**PROBLEM TO WORK ON**
Find the line with "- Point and". Transcribe it and each later line of the data exactly, up to and including the last.

'''

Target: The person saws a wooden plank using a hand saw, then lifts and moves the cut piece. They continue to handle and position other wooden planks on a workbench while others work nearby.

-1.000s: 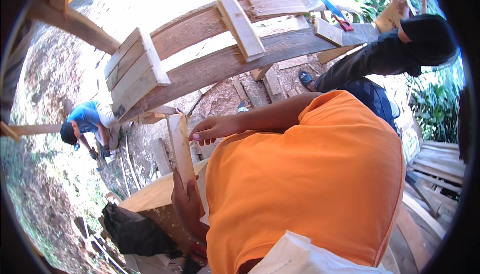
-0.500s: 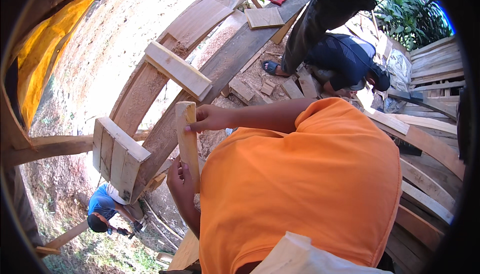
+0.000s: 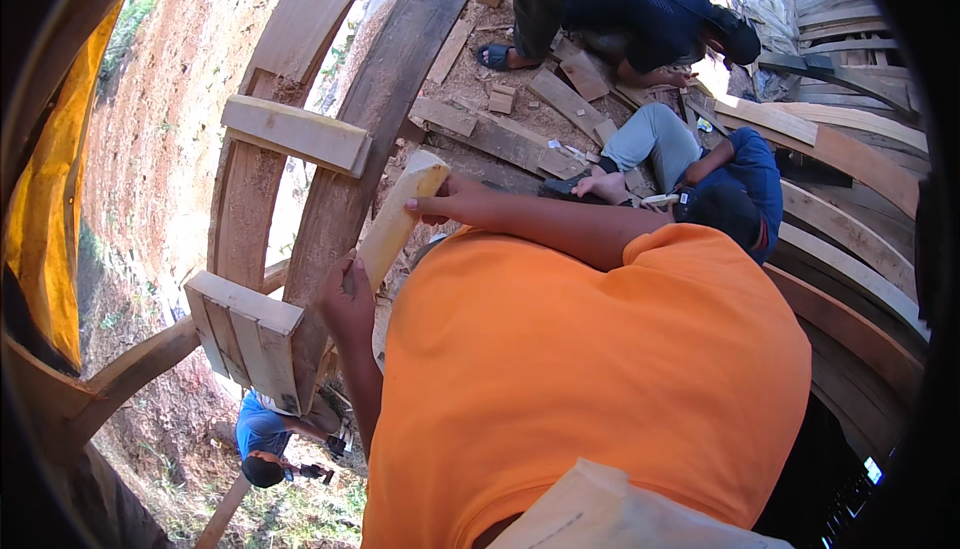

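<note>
A short pale wooden board (image 3: 392,217) is held slantwise in front of my orange shirt, its upper end leaning to the right. My right hand (image 3: 447,201) pinches its upper part, the thumb lying across the face. Lower down, my left hand (image 3: 348,294) closes around the board's other end, with the fingers partly hidden. Just left of the hands runs a long, curved dark plank (image 3: 345,174) dusted with sawdust. A short crosspiece (image 3: 297,135) lies over that plank and the curved timber (image 3: 240,209) beside it.
A block of joined boards (image 3: 245,334) sits at the lower left. One person (image 3: 640,9) bends over at the upper right; another (image 3: 735,184) sits at the right, and a third (image 3: 265,439) is at lower left. Offcuts (image 3: 510,139) litter the ground. Curved planks (image 3: 850,239) line the right.
The board has tilted, its top swinging right, with both hands still on it. The view has shifted, so the blue saw is out of sight and a seated person shows at the right.
</note>
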The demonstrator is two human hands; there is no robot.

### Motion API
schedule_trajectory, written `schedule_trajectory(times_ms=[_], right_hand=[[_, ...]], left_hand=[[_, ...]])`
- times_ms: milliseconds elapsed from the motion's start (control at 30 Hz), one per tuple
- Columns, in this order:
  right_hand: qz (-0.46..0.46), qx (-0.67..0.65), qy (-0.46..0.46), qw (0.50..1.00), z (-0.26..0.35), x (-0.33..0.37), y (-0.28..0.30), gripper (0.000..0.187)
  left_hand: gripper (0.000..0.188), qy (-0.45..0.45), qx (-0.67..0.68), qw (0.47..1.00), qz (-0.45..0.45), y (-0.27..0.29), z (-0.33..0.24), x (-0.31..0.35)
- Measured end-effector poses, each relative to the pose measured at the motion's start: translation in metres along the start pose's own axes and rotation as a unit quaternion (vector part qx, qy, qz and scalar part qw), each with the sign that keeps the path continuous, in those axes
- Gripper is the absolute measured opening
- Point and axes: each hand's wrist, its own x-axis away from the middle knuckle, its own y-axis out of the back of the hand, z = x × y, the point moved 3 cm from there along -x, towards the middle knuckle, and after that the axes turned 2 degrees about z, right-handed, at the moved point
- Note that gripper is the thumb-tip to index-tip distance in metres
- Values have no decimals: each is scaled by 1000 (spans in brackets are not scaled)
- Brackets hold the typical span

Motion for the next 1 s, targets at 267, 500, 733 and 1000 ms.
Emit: schedule_trajectory(times_ms=[267, 500, 733, 1000], right_hand=[[-56, -17, -46, 997, -11, 18, -33, 47], [-55, -11, -82, 995, -22, 28, -77, 46], [-45, -36, -53, 997, -60, 28, -95, 45], [-92, -129, 44, 986, -85, 44, -78, 46]], left_hand=[[10, -91, -3, 993, -74, 9, 23, 6], [4, -130, 22, 986, -104, 9, 73, 33], [8, -140, 40, 988, -55, 22, 93, 49], [10, -169, 63, 978, 100, 26, 62, 11]])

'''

**RESULT OF THIS EXERCISE**
- Point and axes: each hand's wrist, its own x-axis away from the middle knuckle, its own y-axis out of the back of the hand, z = x × y, the point moved 3 cm from there along -x, towards the middle knuckle, and after that the axes turned 2 degrees about z, right-handed, at the moved point
- Note that gripper is the thumb-tip to index-tip distance in metres
- Values have no decimals: each is scaled by 1000 (spans in brackets are not scaled)
- Brackets hold the typical span

Motion for the next 1 s, targets at 267, 500, 733 and 1000 ms.
Emit: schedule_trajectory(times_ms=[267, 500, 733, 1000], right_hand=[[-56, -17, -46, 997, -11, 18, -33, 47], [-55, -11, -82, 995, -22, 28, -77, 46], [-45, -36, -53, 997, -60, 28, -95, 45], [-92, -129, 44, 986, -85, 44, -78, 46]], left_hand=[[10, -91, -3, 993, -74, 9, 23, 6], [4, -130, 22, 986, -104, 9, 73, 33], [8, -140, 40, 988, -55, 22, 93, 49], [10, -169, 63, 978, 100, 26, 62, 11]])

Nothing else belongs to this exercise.